Ugh, Levi… A scrotal paramecium that I hated more than anyone. He had the brain capacity of a toad. How he’d weaseled his way onto the Mage Council still remained a mystery. Money, probably. Had it not been for the Atomic Cuffs during my sentencing, I’d have used my Telekinesis to throw that arrogant ass like a rag doll, until every bone in his body was broken.

And then, I’d use that Telekinesis on my mother. I’d squeeze it around her throat and pull until her eyes bulged out and her face turned purple. If I could even get that close.

Katherine had become more powerful than anyone could’ve anticipated. Even me. But everyone had a weakness. Mine had been Adley. Harley’s was evidently Wade. Everyone had something that made them vulnerable. I knew I wasn’t Katherine’s weakness, but she had to have one. I just needed to figure out what it was so I could get close enough to watch the life sputter out in her eyes. Wouldn’t that just be the happiest day of my life.





Eight





Harley





With Levi’s reluctant blessing, I went to meet Imogene the following afternoon in Moll Dyer’s Bar. Waterfront Park was surprisingly empty for a weekday afternoon, but I hadn’t been here in ages. I guessed things had changed; people were probably more hesitant to go out with Katherine rampaging around, slaughtering presidents and stuff.

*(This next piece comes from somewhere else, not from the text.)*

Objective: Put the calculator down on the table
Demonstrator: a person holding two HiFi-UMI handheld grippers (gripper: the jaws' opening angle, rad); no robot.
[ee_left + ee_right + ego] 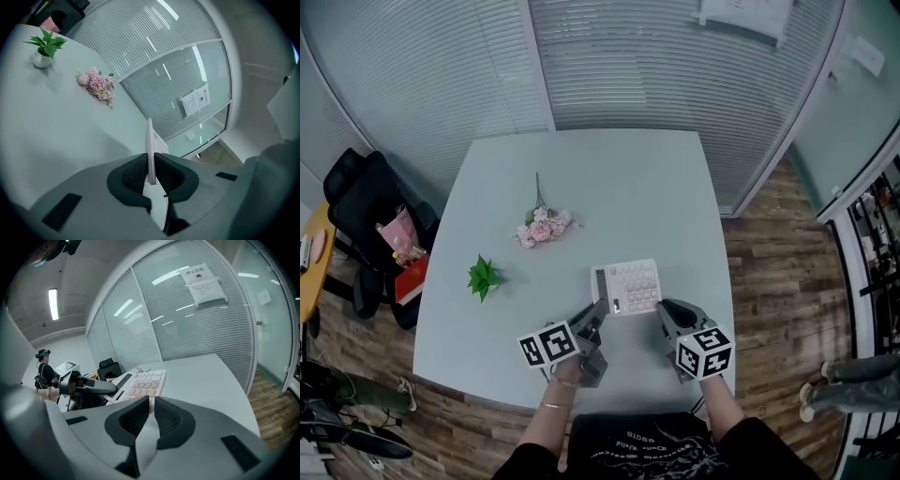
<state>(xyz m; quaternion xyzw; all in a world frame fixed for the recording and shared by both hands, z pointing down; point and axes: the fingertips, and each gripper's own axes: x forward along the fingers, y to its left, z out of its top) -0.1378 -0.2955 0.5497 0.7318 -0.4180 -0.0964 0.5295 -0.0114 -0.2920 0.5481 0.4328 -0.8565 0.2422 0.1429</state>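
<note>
Head view: calculator (626, 287) is over the near right part of the table (619, 178), and we can't tell whether it already rests on the top. Left gripper (600, 307) has its lower left edge; right gripper (664, 307) sits at the lower right corner. Flowers (542, 227) and plant (484, 277) are well apart, so there's no collision worry. Left gripper view: the jaws are narrow and clamped on the calculator (150, 140), which we see edge-on, with both pads on its thin sides. The grip is near one edge only, so our worry is that the far side sags or pivots in the pads. If we let go before the base is flat on the table (56, 122), it drops and skids. Right gripper view: the jaws are nearly together with nothing between the pads, and the tips are just at the near edge of the calculator (143, 383). We can't tell whether they touch it. This gripper gives no real support, so the left one carries the whole load. Closed tips that close could also nudge the calculator sideways or twist it out of the left grip. We'd keep it level until it lands.
</note>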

“The world has become a rather strange and unusual place in recent weeks,” Imogene said quietly. We were sitting outside at a patio table, with soft music drifting out from the bar and sunlight glancing down through the interdimensional bubble of Waterfront Park. I could see people wandering past—humans, oblivious to our existence. It made for good people-watching as we nursed two drinks, both glasses glinting with condensation. Imogene wasn’t her normal self, that was for sure. She seemed withdrawn and tired, with dark crescents beneath her eyes. “It’s hard to fathom that President Price isn’t with us anymore. He did so much for us all, and now… he’s gone. I still find it hard to say out loud.” She dabbed a napkin to the side of her eye before taking a large gulp of her gin and tonic.

It was difficult to watch her like this, so vacant and un-Imogene-like. President Price’s death had hit us all hard, but I guessed she’d known him better than any of us. Being on the California Mage Council, she had to have bumped into him a couple of times. I wanted to ask her more about their relationship, but I didn’t know how to, or whether I even should. The poor woman seemed to be on the brink of tears most of the time.

“It was a huge blow,” I agreed, feeling like I should be saying something more profound.

She sighed. “I just don’t know how the nation is going to recover from this. The new president is an excellent stand-in, but she is just that—a stand-in. Without President Price, things will never be the same again. That gentleman was the last of his kind, a true leader, who only comes about once in a generation. My own mother always spoke about the assassination of JFK and the shockwaves his death sent through the nation—magical and human alike. I didn’t understand until now.”

My eyes nearly fell out of my head. “Whoa, hold up. JFK was a magical?”

She smiled sadly. “No, but that didn’t mean the magicals didn’t care.”

“Did you know President Price well?” There, I’d spat it out.

“Not particularly, but I admired him greatly. He was a hero amongst men, able to unite even the most conflicted of covens.” She paused, her gaze wistful. “‘Thou know’st ‘tis common; all that lives must die, passing through nature to eternity. He was a man, take him for all in all. I shall not look upon his like again.’”

“Did you just make that up? Because that was beautiful.”